### Problem details:
A word-for-word restatement of the whole listing is the expected answer.

* * * *

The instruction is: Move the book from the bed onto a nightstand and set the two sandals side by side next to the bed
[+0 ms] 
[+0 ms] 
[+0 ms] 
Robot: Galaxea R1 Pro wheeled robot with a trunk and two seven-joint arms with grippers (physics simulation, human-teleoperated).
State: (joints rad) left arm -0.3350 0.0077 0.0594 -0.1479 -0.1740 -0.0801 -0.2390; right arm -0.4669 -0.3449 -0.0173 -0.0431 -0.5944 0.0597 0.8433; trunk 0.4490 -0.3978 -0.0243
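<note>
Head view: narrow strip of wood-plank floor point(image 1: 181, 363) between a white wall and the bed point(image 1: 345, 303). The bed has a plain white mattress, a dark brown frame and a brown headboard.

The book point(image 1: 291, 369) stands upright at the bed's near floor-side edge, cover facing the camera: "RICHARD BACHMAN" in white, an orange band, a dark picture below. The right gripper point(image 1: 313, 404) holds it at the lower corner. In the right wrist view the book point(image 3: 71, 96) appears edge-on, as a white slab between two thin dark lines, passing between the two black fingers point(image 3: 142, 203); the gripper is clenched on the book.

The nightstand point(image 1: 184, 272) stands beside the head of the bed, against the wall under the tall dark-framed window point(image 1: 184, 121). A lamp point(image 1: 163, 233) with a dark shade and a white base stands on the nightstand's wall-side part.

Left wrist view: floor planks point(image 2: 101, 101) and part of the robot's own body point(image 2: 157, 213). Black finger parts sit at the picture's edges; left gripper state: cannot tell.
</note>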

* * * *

### Written response:
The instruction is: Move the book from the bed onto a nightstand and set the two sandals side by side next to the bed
[+0 ms] 
[+0 ms] 
[+0 ms] 
Robot: Galaxea R1 Pro wheeled robot with a trunk and two seven-joint arms with grippers (physics simulation, human-teleoperated).
State: (joints rad) left arm -0.3350 0.0077 0.0594 -0.1479 -0.1740 -0.0801 -0.2390; right arm -0.4669 -0.3449 -0.0173 -0.0431 -0.5944 0.0597 0.8433; trunk 0.4490 -0.3978 -0.0243
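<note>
Head view: narrow strip of wood-plank floor point(image 1: 181, 363) between a white wall and the bed point(image 1: 345, 303). The bed has a plain white mattress, a dark brown frame and a brown headboard.

The book point(image 1: 291, 369) stands upright at the bed's near floor-side edge, cover facing the camera: "RICHARD BACHMAN" in white, an orange band, a dark picture below. The right gripper point(image 1: 313, 404) holds it at the lower corner. In the right wrist view the book point(image 3: 71, 96) appears edge-on, as a white slab between two thin dark lines, passing between the two black fingers point(image 3: 142, 203); the gripper is clenched on the book.

The nightstand point(image 1: 184, 272) stands beside the head of the bed, against the wall under the tall dark-framed window point(image 1: 184, 121). A lamp point(image 1: 163, 233) with a dark shade and a white base stands on the nightstand's wall-side part.

Left wrist view: floor planks point(image 2: 101, 101) and part of the robot's own body point(image 2: 157, 213). Black finger parts sit at the picture's edges; left gripper state: cannot tell.
</note>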

Work on this exercise has been finished.